### [Required work]
Every line from the start of the data through the line containing "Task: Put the" should be retyped exactly; the pictures should not.

### [Dataset records]
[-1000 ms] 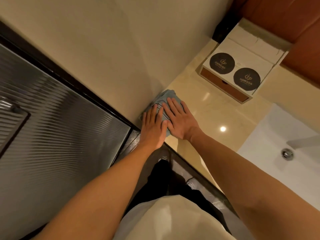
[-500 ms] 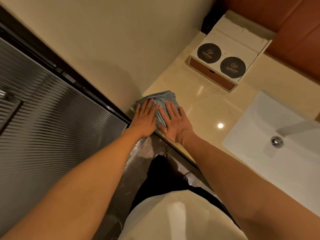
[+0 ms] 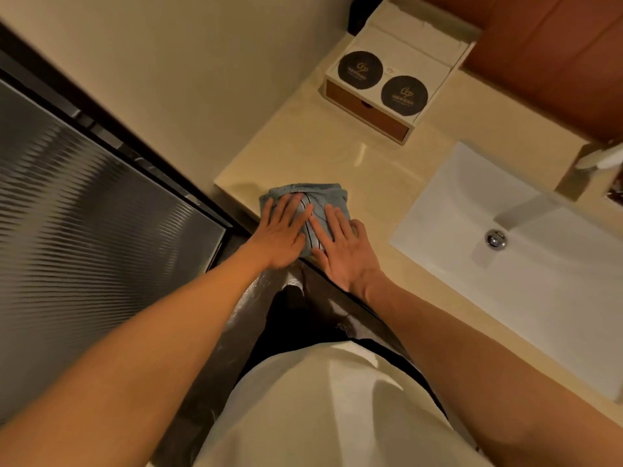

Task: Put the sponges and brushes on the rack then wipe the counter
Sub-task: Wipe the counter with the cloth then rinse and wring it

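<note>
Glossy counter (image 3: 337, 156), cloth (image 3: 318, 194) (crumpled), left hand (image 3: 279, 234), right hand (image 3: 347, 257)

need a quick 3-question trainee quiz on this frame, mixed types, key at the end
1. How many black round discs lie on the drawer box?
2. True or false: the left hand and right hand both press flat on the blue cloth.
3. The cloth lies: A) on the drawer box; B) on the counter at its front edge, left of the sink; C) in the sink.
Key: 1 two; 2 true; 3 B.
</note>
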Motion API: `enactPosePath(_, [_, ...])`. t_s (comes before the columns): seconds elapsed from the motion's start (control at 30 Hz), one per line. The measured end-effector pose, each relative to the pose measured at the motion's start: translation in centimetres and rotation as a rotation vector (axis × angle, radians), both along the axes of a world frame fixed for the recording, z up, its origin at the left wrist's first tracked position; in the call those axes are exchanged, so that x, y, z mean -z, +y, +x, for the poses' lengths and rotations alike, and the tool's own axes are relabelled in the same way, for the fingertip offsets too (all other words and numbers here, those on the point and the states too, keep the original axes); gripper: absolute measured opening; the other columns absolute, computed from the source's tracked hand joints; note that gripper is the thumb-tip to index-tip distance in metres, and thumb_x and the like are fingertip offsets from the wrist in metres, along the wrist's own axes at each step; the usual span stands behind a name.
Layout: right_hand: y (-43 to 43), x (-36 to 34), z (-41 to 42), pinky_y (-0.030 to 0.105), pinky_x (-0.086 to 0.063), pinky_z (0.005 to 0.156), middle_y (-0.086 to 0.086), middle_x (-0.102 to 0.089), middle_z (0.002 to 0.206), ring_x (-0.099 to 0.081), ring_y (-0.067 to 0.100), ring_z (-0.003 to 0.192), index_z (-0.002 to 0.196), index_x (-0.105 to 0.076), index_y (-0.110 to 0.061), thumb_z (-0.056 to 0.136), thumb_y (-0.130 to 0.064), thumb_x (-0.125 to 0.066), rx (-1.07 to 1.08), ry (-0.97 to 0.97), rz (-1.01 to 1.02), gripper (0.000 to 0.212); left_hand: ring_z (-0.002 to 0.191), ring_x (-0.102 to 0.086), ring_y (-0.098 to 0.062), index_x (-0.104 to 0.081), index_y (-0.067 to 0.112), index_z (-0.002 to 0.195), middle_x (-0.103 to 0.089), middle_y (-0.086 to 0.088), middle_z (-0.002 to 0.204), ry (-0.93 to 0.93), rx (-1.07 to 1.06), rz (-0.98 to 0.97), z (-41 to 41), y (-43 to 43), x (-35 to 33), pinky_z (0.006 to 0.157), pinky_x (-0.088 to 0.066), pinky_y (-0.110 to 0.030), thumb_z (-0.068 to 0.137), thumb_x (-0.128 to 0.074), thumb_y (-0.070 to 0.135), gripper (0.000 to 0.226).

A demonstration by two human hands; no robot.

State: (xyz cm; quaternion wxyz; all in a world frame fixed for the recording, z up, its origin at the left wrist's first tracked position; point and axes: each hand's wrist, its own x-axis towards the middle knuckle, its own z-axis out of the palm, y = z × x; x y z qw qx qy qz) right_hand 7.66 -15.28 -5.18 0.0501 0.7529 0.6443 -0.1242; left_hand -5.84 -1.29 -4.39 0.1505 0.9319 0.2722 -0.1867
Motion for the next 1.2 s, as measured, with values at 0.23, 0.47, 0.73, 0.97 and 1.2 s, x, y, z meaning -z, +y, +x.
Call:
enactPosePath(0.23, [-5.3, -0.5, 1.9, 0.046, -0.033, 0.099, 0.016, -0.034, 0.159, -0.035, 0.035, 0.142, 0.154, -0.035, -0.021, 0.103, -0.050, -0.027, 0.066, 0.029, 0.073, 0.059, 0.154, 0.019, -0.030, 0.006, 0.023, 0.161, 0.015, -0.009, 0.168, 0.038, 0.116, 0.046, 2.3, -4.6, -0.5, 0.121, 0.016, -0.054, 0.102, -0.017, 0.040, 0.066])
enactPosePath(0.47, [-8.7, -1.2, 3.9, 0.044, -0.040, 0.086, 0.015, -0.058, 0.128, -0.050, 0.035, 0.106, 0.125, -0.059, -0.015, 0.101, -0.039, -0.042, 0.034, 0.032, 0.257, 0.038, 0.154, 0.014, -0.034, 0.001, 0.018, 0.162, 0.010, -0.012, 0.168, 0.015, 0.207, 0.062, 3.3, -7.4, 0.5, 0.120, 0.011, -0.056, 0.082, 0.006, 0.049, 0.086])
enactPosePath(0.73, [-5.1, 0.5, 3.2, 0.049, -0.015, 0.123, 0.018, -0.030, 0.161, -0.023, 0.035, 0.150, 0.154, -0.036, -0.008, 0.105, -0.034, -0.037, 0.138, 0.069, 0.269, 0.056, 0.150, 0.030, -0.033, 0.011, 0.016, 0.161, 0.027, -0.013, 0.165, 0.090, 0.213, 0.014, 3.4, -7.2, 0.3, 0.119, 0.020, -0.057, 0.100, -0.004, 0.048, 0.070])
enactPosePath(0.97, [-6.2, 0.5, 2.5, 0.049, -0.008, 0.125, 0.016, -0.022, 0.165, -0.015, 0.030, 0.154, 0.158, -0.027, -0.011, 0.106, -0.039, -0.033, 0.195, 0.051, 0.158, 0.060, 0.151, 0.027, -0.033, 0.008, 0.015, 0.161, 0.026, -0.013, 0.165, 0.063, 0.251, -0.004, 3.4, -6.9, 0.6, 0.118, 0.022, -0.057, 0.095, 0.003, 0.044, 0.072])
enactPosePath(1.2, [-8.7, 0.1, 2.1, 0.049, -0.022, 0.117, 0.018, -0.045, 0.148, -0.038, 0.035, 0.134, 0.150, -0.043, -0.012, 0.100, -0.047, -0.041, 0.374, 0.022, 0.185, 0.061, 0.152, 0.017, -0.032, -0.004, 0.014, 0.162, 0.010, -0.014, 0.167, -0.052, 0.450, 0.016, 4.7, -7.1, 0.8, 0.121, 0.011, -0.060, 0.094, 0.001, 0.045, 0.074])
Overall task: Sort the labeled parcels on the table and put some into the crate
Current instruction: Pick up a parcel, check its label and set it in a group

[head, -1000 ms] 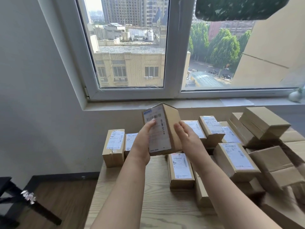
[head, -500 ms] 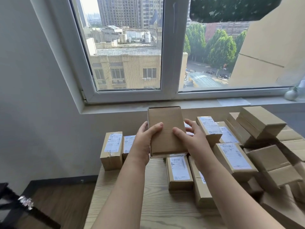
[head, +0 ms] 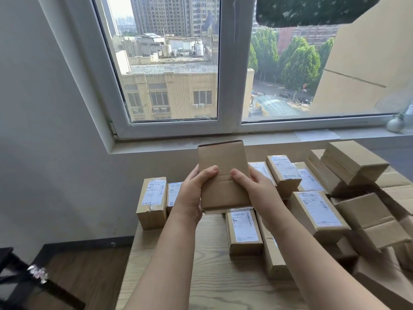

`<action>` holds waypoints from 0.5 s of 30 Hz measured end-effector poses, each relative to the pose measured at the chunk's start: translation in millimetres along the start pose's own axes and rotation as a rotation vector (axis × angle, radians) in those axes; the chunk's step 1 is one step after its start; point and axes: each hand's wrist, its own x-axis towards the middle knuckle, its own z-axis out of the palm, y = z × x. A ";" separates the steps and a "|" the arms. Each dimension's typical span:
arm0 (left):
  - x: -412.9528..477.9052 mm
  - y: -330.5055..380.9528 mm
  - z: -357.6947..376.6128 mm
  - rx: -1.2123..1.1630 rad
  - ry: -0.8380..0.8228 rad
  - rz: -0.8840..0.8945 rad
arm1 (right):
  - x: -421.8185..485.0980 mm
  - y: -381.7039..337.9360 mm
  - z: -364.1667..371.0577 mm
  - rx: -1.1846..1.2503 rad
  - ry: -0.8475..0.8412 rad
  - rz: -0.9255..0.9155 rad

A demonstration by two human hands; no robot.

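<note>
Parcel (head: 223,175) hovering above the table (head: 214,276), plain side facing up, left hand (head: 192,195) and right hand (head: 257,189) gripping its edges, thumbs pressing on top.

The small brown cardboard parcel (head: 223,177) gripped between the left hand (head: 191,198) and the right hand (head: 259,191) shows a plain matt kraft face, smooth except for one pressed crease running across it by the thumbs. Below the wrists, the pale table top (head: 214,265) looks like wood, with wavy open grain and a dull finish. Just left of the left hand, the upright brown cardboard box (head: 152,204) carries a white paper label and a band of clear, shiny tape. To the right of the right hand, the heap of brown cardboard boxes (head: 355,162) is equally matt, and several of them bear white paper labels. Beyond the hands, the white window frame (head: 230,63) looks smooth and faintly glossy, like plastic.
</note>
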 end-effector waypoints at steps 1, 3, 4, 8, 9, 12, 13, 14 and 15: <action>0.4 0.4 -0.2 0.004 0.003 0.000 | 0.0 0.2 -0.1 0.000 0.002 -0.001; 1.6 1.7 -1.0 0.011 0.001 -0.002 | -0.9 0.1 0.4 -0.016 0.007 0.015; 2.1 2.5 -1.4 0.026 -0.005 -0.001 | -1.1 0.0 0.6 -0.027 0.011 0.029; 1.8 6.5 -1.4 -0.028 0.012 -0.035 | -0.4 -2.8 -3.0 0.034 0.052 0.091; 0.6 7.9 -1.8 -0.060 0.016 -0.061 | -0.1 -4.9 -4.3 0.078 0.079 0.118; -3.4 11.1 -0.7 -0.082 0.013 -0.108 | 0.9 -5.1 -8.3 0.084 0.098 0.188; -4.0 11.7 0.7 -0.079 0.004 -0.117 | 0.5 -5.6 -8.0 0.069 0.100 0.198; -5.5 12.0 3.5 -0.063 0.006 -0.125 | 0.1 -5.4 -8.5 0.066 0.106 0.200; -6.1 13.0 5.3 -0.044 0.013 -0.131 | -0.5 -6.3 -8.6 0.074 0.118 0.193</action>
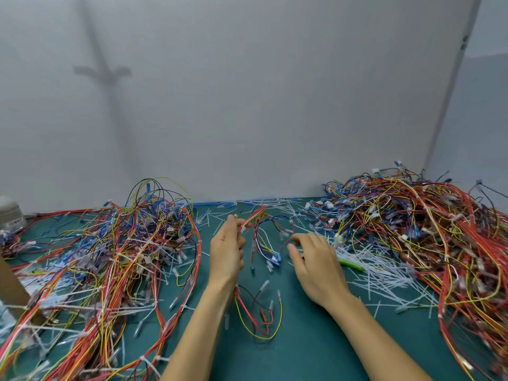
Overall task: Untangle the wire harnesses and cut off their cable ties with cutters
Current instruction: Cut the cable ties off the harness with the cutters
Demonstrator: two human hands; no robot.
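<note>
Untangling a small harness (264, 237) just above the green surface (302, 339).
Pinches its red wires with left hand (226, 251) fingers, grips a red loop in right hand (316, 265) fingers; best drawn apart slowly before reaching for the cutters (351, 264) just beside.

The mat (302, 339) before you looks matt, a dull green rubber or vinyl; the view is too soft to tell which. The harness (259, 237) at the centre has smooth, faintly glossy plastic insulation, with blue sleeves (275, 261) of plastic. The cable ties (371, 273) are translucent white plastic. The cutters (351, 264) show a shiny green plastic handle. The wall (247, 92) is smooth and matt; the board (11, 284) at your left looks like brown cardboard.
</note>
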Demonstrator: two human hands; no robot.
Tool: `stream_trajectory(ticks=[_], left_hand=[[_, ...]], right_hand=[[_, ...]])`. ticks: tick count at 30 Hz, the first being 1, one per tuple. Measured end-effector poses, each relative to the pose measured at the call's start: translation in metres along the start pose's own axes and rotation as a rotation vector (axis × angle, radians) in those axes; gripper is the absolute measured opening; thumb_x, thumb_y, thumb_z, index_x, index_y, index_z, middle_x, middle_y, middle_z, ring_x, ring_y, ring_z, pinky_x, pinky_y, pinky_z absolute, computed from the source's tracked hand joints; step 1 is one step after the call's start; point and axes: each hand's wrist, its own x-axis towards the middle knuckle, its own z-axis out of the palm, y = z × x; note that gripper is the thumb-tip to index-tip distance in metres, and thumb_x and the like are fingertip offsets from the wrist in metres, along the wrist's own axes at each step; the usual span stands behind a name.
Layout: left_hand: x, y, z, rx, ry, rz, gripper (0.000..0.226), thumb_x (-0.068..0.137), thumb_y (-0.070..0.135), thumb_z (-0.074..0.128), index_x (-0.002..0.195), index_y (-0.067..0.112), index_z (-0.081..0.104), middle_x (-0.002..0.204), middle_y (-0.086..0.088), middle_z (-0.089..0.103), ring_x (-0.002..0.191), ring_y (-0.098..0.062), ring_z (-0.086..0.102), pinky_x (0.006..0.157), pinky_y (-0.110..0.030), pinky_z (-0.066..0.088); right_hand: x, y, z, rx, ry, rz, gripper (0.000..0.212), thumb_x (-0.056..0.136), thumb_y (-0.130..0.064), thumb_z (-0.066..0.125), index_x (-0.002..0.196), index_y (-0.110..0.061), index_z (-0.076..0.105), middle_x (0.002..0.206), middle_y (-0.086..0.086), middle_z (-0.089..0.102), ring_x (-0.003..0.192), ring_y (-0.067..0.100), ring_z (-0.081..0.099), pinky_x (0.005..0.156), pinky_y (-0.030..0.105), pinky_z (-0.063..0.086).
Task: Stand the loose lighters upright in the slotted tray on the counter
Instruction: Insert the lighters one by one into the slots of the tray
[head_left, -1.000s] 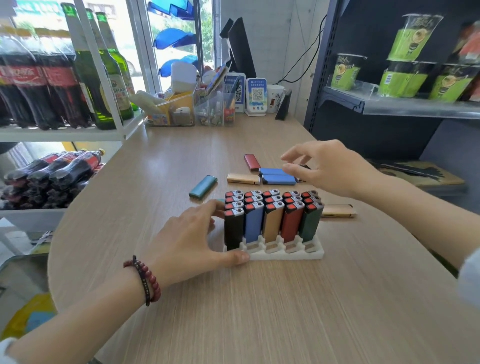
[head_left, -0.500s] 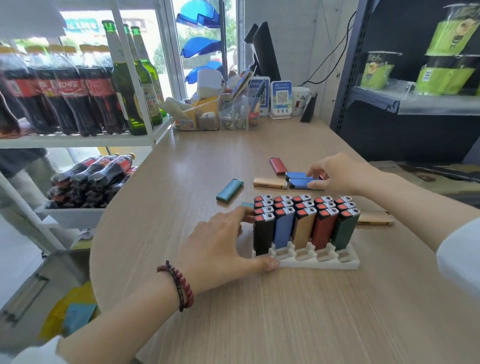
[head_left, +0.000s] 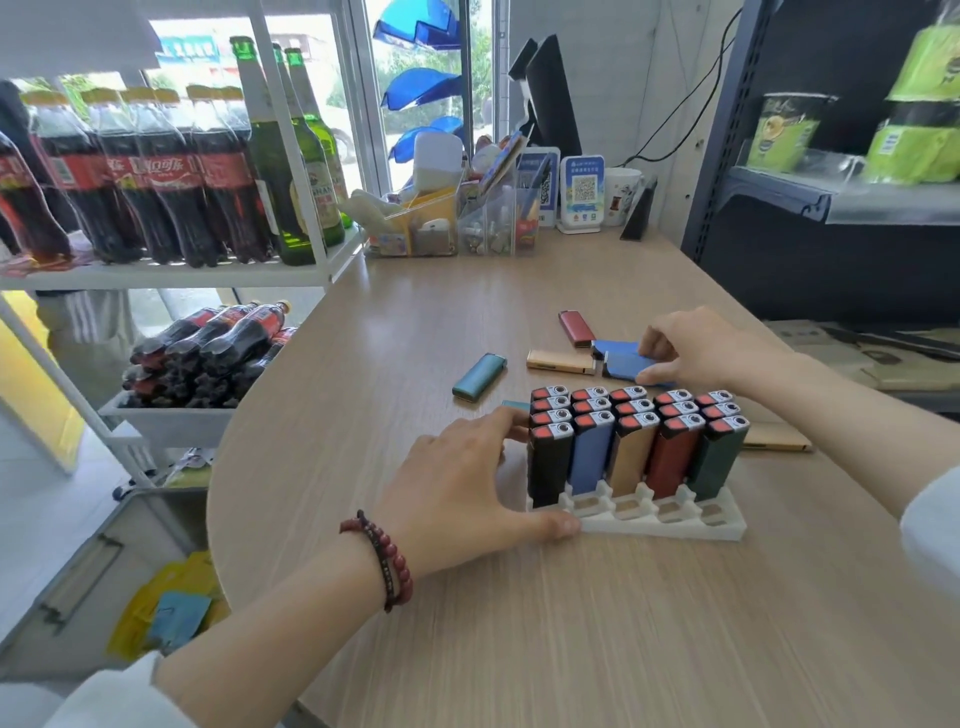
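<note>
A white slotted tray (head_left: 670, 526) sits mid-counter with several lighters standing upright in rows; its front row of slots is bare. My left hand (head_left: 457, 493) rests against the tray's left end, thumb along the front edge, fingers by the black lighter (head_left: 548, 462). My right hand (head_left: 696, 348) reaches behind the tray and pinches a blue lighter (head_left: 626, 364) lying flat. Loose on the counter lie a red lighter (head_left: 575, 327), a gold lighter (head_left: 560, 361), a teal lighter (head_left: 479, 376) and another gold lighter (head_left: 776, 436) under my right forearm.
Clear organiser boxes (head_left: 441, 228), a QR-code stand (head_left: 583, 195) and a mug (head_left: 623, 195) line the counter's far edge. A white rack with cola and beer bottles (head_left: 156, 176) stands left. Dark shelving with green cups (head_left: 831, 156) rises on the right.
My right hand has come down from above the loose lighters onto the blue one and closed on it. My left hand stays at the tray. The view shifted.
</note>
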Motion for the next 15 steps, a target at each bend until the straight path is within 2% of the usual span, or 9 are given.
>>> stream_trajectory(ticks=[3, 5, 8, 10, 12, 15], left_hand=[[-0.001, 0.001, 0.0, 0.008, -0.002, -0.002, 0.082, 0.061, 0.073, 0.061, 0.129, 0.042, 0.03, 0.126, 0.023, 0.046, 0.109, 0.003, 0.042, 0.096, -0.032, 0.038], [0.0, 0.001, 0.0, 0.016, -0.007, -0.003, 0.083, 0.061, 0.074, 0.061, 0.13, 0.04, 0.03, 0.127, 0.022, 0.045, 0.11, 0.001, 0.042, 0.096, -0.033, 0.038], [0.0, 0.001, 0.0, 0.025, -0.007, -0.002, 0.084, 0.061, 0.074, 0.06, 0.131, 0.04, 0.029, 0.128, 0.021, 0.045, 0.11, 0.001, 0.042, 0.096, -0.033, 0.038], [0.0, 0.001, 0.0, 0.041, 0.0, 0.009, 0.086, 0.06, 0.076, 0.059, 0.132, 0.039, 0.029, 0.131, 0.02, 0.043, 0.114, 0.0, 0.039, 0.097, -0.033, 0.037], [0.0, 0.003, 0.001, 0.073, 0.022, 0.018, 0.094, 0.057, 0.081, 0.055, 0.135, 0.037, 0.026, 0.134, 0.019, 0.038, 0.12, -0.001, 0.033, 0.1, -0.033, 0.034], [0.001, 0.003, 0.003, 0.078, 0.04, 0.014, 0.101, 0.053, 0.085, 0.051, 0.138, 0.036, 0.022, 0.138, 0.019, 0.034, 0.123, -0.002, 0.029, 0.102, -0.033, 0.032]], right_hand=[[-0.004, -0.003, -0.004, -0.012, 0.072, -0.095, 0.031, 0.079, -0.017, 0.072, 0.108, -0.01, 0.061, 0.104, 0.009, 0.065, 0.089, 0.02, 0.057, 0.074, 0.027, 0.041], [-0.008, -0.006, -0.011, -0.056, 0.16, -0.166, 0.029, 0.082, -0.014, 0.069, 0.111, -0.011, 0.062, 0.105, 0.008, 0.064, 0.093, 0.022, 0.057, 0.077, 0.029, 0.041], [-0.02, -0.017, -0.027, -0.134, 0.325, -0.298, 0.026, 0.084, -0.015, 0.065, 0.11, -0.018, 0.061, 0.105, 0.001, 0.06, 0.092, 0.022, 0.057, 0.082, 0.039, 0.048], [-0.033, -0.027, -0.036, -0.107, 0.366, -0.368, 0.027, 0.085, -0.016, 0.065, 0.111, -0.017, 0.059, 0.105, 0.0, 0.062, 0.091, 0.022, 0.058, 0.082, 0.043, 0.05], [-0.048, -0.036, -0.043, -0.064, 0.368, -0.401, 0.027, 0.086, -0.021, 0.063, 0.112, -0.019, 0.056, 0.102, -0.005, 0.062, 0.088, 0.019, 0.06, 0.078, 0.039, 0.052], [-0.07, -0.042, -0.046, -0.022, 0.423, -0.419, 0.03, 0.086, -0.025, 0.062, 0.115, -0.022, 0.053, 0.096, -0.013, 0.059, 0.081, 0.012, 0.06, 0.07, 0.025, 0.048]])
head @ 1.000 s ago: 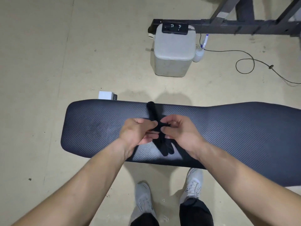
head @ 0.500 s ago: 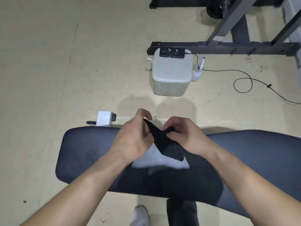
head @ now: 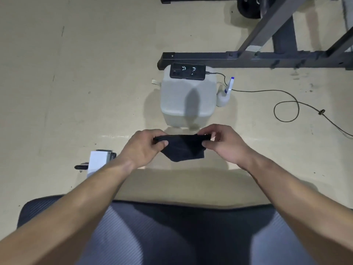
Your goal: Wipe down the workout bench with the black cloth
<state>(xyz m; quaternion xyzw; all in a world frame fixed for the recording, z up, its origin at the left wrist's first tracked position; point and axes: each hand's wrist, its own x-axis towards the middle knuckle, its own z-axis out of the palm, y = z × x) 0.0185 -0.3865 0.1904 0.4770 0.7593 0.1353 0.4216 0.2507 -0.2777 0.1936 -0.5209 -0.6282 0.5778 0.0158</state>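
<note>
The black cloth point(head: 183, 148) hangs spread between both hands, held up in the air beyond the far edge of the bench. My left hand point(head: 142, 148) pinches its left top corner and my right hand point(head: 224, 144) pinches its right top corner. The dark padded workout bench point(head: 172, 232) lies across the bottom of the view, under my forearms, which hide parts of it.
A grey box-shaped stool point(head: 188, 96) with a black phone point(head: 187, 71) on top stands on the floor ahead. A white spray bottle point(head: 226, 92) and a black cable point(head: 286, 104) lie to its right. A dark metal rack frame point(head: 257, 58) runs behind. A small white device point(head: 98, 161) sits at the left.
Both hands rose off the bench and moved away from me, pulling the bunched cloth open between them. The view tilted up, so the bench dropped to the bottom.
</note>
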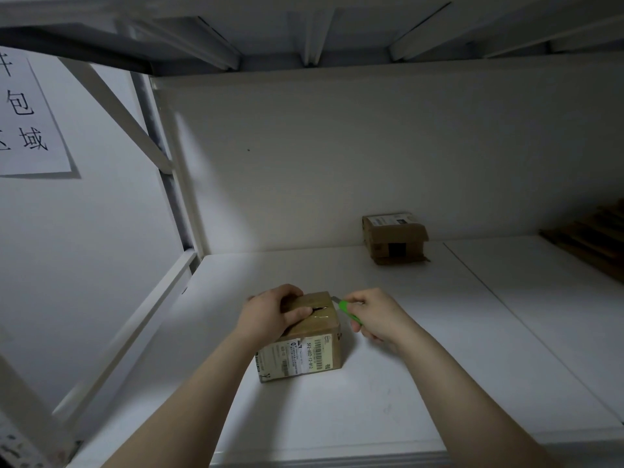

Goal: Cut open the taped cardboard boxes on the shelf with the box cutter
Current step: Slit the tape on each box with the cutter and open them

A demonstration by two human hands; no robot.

### [Output for this exercise]
[-1000 ms] 
[-500 ms] 
[+0 ms] 

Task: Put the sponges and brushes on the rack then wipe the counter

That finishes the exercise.